What are goods sources of calcium?

Dairy products are powerhouses of calcium, but be watchful of fat content. Use 1 percent or skim milk instead of whole milk or cream, and choose from lower fat cheeses, yogurt, frozen yogurt and ice cream substitutes. In addition to dairy foods, other good sources of calcium include salmon, tofu (soybean curd), certain vegetables (broccoli), legumes (peas and beans), calcium-enriched grain products, lime-processed tortillas, seeds and nuts.



Why is iron important for women?

Women need more of this mineral because they lose an average of 15 to 20 milligrams of iron each month during menstruation. Without enough iron, iron deficiency anemia can develop and cause symptoms that include fatigue and headaches. After menopause body iron generally increases. Therefore, iron deficiency in women over 50 years of age may indicate blood loss from another source and should be checked by a physician.

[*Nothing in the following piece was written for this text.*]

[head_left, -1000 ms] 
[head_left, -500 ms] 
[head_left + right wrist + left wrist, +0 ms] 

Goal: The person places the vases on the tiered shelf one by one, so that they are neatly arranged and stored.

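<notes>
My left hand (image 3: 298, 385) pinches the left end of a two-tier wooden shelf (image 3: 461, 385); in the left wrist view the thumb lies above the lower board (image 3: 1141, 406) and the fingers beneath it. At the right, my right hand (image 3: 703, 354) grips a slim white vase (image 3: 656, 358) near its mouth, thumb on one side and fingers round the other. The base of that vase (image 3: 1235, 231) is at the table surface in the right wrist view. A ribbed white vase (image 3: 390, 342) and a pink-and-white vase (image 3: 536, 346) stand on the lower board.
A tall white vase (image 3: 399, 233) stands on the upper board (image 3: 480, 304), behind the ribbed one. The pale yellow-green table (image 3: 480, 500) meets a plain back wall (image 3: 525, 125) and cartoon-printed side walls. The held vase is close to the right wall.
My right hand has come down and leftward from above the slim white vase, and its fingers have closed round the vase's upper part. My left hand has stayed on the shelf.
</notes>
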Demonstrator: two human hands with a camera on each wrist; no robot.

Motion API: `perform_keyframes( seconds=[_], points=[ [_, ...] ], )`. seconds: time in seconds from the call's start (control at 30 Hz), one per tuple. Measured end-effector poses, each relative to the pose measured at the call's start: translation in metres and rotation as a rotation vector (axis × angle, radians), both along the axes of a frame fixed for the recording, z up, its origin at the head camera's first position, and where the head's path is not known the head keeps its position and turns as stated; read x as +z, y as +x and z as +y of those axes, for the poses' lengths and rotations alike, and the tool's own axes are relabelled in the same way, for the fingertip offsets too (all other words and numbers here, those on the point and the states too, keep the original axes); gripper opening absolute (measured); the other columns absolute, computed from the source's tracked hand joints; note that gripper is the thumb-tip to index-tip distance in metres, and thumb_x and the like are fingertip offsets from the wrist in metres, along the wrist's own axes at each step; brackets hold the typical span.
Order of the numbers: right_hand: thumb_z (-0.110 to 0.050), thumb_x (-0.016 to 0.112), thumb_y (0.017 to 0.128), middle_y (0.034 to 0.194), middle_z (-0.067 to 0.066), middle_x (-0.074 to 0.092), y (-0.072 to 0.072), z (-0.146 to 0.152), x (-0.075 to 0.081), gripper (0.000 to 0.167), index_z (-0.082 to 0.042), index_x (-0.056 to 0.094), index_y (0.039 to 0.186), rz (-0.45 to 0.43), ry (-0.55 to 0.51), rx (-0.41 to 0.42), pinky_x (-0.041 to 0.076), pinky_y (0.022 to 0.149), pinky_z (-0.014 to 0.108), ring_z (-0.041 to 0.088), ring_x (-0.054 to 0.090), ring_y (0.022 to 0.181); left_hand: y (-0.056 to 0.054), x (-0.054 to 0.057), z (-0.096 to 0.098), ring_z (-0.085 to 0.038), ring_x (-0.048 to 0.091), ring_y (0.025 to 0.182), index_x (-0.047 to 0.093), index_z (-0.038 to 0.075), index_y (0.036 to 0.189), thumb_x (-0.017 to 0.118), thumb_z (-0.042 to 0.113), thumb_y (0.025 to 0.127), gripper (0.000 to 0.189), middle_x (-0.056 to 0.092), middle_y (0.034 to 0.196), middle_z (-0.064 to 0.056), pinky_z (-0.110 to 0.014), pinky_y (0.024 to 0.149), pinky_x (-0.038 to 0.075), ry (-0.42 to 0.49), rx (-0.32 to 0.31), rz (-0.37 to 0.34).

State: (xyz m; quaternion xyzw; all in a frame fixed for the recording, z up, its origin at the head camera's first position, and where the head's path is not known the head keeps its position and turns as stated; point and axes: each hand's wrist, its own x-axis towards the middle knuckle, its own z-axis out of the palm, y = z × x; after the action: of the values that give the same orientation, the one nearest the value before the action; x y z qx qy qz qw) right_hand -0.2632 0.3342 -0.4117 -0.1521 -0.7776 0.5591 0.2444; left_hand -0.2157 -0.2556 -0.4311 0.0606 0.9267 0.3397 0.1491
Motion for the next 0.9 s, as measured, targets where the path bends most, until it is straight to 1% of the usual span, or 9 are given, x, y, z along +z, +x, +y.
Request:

Animal products, such as meat, fish and poultry are good and important sources of iron. Iron from plant sources are found in peas and beans, spinach and other green leafy vegetables, potatoes, and whole-grain and iron-fortified cereal products. The addition of even relatively small amounts of meat or foods containing vitamin C substantially increases the total amount of iron absorbed from the entire meal.


Menopausal women need 1200-1500 mg of calcium daily, but your body can only absorb 500 mg of calcium at a time. Eat calcium-rich foods throughout the day to keep your bones strong and ward off osteoporosis.